20․At approximately 2pm on 8 September 2022, the appellant was driving a motor vehicle in Taylor, ACT. At this time, two women who had been visiting a friend were crossing the road. The appellant drove up alongside them, yelled at them and then abruptly, without warning and in a sharp single motion, drove her vehicle towards the two women on the footpath. The two women moved quickly to avoid being struck by the vehicle. The offences of committing an act endangering life were particularised on the basis that the appellant had intentionally and unlawfully used against another person an offensive weapon, namely the motor vehicle, in a manner likely to cause grievous bodily harm.
21․The two women then ran from the location, down the road and returned to their friend’s residence whom they had been visiting. The appellant reversed back onto the street, drove down the street towards where the women were running, drove into the driveway of the house in which the women had sheltered and then drove straight into the garage door. The appellant struck and significantly damaged a vehicle valued at $65,000. The vehicle was described as “written off” by this damage. The appellant then caused extensive damage to the inside of the house agreed to be in the order of $30,000.

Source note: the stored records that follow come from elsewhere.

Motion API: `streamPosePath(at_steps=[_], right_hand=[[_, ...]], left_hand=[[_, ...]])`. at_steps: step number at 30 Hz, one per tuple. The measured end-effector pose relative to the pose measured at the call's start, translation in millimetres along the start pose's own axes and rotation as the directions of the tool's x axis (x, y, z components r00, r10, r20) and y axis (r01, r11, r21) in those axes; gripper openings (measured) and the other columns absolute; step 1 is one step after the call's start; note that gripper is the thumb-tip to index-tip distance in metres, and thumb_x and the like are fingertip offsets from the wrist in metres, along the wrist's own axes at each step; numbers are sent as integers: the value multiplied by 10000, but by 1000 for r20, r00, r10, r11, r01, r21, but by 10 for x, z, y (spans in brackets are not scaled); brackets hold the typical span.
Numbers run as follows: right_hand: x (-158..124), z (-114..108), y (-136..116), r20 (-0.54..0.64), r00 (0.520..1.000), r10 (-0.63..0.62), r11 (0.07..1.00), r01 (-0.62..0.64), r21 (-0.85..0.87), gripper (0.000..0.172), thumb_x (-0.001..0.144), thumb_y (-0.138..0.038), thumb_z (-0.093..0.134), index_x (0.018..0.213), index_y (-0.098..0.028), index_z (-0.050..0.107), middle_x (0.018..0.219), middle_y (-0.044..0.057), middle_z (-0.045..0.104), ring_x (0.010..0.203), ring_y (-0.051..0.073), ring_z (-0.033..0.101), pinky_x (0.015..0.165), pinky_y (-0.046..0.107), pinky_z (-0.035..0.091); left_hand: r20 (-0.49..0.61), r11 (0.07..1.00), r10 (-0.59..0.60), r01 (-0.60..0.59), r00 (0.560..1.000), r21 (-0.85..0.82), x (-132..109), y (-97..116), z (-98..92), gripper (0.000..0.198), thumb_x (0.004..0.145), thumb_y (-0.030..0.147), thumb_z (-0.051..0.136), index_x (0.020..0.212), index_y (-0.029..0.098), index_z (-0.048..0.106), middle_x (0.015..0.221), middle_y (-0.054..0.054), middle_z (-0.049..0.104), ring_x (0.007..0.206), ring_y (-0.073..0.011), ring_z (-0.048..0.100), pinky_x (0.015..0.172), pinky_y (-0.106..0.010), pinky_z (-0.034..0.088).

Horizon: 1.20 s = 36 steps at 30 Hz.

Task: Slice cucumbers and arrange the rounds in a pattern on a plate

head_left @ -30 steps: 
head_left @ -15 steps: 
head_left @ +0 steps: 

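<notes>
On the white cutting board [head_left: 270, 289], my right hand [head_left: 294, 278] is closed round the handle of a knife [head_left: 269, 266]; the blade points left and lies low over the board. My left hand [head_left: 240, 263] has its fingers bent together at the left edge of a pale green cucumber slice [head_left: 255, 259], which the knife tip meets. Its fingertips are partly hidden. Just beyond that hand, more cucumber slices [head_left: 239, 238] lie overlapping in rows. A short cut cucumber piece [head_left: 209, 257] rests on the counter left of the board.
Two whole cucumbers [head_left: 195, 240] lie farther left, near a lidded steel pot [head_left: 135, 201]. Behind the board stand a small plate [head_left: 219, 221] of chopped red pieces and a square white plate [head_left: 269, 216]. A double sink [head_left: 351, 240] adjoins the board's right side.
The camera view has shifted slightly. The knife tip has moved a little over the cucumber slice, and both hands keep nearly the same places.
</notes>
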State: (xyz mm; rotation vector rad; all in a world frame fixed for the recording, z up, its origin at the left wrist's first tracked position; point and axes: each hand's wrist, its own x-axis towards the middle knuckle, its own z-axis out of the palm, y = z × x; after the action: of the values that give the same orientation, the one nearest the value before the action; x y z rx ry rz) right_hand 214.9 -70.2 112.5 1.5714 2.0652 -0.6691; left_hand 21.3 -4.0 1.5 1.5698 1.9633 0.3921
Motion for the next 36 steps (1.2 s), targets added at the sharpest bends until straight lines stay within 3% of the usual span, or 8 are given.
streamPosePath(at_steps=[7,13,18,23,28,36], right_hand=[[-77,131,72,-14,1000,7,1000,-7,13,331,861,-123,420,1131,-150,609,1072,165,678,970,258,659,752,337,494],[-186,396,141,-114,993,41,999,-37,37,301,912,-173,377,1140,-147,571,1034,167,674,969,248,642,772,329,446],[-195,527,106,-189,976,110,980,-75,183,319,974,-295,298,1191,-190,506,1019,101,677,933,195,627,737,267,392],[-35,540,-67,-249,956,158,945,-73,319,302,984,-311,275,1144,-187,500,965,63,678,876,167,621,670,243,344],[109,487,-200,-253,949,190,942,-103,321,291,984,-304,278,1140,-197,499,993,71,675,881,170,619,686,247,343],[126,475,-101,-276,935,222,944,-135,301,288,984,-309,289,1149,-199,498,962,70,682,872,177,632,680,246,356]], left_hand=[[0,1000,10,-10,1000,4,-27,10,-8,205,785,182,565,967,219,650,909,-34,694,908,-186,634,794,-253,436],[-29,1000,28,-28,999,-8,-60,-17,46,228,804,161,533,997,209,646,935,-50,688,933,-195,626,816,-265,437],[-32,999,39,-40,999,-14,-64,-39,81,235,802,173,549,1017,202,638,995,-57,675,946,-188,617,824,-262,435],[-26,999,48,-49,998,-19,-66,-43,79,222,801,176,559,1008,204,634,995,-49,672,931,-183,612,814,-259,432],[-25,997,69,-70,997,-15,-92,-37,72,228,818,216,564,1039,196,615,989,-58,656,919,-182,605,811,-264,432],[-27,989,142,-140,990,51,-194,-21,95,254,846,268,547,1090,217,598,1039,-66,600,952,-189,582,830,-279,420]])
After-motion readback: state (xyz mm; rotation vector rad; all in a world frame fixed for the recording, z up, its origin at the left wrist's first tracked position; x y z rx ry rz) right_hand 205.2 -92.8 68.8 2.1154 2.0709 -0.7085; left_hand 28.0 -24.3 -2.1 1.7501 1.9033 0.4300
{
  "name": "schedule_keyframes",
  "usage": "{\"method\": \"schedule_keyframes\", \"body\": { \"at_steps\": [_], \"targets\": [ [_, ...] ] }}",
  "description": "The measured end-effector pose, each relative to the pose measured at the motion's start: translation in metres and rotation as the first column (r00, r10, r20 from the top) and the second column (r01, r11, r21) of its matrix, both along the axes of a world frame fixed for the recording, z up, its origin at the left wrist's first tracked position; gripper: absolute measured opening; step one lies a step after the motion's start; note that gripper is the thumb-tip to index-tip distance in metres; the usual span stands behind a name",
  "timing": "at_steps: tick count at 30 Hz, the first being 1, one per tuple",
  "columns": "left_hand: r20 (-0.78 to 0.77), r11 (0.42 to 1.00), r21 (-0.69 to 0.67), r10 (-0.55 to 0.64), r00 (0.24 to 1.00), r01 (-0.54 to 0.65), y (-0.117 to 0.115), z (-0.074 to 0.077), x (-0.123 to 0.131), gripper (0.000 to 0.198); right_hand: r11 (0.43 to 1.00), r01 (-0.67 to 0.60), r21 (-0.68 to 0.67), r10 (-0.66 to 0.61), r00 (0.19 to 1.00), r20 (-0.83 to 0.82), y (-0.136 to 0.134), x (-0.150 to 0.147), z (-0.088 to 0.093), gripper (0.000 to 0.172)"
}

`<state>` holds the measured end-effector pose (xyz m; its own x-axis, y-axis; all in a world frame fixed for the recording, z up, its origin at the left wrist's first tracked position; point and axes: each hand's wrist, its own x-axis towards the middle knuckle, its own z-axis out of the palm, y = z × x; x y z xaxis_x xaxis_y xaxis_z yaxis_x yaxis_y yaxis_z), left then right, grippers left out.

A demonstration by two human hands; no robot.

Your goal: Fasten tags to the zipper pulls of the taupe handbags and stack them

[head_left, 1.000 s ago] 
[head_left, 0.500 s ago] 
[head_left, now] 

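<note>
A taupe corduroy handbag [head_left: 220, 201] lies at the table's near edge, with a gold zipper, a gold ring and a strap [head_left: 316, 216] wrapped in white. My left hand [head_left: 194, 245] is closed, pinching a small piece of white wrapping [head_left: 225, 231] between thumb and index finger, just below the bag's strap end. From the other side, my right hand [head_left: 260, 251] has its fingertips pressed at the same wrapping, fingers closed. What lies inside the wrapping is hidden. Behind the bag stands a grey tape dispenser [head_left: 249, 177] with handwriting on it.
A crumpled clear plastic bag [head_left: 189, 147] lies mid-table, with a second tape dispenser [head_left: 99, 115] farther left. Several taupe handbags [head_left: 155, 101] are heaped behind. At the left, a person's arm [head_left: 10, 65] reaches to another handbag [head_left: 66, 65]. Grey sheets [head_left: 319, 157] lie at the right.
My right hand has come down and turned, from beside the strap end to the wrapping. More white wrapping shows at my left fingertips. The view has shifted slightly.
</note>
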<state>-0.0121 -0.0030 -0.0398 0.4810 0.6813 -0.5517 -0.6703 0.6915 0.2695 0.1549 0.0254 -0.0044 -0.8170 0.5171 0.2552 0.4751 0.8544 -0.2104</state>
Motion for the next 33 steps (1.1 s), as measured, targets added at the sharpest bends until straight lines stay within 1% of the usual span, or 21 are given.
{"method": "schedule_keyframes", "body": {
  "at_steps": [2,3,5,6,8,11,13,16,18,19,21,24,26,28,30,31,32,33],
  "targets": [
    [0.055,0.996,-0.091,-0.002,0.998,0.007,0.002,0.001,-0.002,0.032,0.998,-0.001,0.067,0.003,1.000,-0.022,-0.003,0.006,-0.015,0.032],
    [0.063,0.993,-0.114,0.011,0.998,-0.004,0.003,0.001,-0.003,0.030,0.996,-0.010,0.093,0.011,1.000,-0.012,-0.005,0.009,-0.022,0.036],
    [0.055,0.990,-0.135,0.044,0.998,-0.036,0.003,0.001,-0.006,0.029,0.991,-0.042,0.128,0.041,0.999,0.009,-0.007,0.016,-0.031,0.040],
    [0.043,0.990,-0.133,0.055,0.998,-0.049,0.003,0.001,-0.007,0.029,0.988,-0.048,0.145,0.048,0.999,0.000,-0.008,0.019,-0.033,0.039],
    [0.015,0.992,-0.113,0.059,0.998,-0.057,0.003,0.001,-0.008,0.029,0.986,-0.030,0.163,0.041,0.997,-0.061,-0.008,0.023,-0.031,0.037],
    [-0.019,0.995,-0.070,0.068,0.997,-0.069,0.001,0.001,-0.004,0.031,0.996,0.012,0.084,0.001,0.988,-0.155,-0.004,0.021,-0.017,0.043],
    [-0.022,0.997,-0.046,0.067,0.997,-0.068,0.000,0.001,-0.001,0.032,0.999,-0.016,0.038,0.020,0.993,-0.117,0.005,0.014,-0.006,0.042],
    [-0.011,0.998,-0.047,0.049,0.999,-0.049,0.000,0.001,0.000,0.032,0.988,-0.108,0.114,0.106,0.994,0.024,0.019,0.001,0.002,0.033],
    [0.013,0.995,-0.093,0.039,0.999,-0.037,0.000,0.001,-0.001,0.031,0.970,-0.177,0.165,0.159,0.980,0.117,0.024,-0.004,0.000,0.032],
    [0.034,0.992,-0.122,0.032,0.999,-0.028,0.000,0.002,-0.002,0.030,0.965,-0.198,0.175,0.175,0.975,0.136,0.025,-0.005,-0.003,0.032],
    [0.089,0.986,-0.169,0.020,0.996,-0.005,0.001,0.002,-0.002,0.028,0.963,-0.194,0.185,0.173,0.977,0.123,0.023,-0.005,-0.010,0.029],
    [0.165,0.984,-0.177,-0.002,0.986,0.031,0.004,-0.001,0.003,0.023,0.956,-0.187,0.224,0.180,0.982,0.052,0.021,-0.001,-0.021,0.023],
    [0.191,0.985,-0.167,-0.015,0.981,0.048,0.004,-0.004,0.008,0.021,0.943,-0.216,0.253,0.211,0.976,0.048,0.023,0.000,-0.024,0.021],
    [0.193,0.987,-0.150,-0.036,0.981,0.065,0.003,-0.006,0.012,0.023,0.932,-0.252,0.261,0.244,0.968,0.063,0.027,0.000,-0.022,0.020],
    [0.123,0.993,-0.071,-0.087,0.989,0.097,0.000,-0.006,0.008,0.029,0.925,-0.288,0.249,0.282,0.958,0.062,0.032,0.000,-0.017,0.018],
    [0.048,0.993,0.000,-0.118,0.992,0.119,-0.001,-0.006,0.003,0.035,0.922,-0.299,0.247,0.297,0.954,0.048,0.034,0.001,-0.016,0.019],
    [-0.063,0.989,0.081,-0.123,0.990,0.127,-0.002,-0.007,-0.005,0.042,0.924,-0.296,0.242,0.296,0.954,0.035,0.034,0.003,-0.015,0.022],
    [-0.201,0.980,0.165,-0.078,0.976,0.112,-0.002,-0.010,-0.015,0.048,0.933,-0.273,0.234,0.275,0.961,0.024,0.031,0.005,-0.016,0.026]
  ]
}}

22․The appellant was arrested later than day and remanded in custody.
The sentence was not manifestly excessive
Objective seriousness
23․It is well established that the assessment of objective seriousness is a matter for the sentencing magistrate as “[i]t is, if not a finding of fact, then the exercise of an evaluative process akin to fact finding or the exercise of a discretion”: Mulato v R [2006] NSWCCA 282 at [46]. In his reasons, the Magistrate characterised all three offences as falling “above the halfway point of objective seriousness”. This, in my view, was a finding well open to the Magistrate.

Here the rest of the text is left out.